**Exercise goal**:
Scan the lines below for the word "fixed". Copy each line you find it in.

=====

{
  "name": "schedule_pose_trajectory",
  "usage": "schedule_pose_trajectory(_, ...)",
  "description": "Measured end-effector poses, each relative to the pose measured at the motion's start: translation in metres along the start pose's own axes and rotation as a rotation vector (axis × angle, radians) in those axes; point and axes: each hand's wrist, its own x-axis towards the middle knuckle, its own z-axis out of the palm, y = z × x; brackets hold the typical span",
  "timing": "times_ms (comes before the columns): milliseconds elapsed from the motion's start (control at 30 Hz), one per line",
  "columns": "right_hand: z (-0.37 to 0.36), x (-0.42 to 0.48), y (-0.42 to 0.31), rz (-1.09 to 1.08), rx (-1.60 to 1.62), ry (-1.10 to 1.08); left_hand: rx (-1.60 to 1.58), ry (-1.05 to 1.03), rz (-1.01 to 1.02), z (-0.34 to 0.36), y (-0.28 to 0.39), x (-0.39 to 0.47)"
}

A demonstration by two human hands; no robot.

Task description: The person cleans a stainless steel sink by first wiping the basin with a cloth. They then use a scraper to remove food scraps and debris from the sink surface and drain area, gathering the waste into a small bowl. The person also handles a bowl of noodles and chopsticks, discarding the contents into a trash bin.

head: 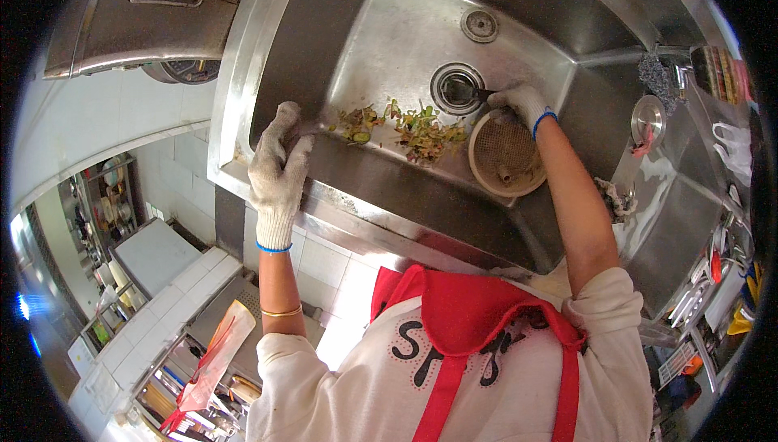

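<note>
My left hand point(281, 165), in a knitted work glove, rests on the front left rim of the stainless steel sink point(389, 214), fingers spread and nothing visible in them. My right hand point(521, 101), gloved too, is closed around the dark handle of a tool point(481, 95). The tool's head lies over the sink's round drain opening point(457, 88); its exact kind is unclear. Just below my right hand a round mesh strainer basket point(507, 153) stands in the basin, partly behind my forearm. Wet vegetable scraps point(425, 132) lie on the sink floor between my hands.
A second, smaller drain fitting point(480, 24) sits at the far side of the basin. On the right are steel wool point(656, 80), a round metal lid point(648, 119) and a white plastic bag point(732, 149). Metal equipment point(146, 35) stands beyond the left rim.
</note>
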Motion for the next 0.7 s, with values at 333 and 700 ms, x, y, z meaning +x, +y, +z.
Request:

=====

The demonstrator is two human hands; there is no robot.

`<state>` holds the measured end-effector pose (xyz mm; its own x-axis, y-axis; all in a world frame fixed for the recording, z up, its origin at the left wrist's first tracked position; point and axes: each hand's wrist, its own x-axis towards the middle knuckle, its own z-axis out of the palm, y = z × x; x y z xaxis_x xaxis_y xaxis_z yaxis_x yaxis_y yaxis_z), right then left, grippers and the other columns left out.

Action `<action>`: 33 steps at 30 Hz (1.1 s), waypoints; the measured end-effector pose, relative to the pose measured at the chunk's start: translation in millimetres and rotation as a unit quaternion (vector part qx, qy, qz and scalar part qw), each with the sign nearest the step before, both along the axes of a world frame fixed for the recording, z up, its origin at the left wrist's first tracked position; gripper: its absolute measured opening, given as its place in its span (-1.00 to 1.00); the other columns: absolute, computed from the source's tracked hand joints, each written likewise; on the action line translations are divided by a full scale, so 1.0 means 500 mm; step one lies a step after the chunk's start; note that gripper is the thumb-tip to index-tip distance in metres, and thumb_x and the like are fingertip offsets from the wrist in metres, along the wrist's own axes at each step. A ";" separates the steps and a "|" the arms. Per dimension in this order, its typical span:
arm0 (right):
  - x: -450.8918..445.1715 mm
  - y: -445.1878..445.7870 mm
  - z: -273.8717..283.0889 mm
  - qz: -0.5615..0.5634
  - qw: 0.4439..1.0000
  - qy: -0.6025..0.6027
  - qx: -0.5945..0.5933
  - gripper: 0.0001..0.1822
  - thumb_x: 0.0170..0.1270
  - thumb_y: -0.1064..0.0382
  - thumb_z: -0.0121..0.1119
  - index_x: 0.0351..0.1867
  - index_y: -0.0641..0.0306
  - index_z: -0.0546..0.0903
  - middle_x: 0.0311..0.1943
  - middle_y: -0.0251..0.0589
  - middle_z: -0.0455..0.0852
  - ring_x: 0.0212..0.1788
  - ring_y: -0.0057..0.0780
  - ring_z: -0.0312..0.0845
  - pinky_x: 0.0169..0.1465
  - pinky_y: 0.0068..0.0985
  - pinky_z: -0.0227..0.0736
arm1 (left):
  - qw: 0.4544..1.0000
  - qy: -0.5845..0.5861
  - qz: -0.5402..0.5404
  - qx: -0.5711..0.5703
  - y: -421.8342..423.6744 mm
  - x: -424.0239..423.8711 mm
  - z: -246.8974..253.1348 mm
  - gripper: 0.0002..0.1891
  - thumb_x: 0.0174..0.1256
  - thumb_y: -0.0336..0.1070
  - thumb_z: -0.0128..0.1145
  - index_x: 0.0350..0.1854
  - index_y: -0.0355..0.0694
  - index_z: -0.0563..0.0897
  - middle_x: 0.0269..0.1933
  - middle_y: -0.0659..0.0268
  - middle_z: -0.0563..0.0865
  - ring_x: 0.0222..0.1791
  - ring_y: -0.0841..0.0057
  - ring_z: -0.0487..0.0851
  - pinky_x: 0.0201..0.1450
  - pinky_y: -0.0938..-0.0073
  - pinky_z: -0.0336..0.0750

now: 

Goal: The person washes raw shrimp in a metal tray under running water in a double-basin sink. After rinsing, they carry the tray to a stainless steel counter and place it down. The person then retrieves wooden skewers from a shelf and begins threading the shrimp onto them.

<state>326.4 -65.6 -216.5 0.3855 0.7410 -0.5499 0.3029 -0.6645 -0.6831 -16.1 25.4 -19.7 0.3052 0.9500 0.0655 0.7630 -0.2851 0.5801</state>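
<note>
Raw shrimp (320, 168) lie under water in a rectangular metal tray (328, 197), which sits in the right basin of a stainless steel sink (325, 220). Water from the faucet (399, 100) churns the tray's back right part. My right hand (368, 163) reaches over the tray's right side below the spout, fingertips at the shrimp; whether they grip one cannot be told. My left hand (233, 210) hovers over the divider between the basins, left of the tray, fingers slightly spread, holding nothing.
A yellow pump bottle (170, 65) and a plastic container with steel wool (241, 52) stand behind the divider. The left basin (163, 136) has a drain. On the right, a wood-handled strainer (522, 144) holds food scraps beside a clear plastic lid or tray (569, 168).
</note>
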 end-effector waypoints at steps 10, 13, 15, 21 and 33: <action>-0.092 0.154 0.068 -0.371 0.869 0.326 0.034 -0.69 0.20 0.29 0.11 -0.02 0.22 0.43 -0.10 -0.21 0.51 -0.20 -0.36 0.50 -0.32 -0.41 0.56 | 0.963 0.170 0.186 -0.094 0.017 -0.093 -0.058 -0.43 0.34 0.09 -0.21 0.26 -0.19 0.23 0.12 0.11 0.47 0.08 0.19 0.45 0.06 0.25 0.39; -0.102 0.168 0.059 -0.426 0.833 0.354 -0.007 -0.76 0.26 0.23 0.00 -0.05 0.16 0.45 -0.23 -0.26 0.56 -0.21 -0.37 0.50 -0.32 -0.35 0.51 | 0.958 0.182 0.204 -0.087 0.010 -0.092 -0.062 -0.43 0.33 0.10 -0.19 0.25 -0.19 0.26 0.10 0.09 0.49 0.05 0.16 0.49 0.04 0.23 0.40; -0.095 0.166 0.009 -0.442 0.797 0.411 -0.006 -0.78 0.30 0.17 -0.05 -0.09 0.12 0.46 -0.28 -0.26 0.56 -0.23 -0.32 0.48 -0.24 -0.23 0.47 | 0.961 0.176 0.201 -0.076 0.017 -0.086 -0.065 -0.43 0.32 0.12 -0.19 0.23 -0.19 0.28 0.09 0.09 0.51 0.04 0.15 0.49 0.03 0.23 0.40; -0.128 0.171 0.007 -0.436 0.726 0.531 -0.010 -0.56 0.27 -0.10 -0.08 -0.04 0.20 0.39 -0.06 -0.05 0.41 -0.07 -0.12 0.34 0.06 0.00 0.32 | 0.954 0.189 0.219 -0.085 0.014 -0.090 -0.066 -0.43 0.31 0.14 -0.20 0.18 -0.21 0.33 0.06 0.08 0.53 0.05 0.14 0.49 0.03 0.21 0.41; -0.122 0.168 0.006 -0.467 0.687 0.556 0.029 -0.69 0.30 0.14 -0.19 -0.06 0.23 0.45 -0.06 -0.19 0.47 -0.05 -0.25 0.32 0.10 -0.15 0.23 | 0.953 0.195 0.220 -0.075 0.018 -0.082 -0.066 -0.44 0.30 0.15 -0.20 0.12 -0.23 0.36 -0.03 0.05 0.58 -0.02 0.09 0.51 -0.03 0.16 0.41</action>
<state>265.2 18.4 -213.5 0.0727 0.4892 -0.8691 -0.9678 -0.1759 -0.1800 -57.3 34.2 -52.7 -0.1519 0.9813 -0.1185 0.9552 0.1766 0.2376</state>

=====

**Answer for the task**:
`<state>` holds the measured end-effector pose (xyz mm; its own x-axis, y-axis; all in a world frame fixed for the recording, z up, its origin at the left wrist's first tracked position; point and axes: each hand's wrist, its own x-axis towards the middle knuckle, its own z-axis out of the palm, y = z × x; x y z xaxis_x xaxis_y xaxis_z yaxis_x yaxis_y yaxis_z), right then left, grippers and the other columns left out.
Action `<action>`: 33 steps at 30 Hz (1.1 s), waypoints; the measured end-effector pose, relative to the pose measured at the chunk's start: translation in millimetres and rotation as a unit quaternion (vector part qx, qy, qz and scalar part qw), each with the sign nearest the step before, both along the axes of a world frame fixed for the recording, z up, its origin at the left wrist's first tracked position; gripper: its absolute measured opening, given as its place in its span (-1.00 to 1.00); the other columns: absolute, computed from the source's tracked hand joints, each written likewise; on the action line translations are divided by a full scale, so 1.0 means 500 mm; step one lies a step after the chunk's start; note that gripper is the thumb-tip to index-tip distance in metres, and thumb_x and the like are fingertip offsets from the wrist in metres, along the wrist's own axes at each step. A ";" separates the steps and a "|" the arms. Per dimension in this order, its typical span:

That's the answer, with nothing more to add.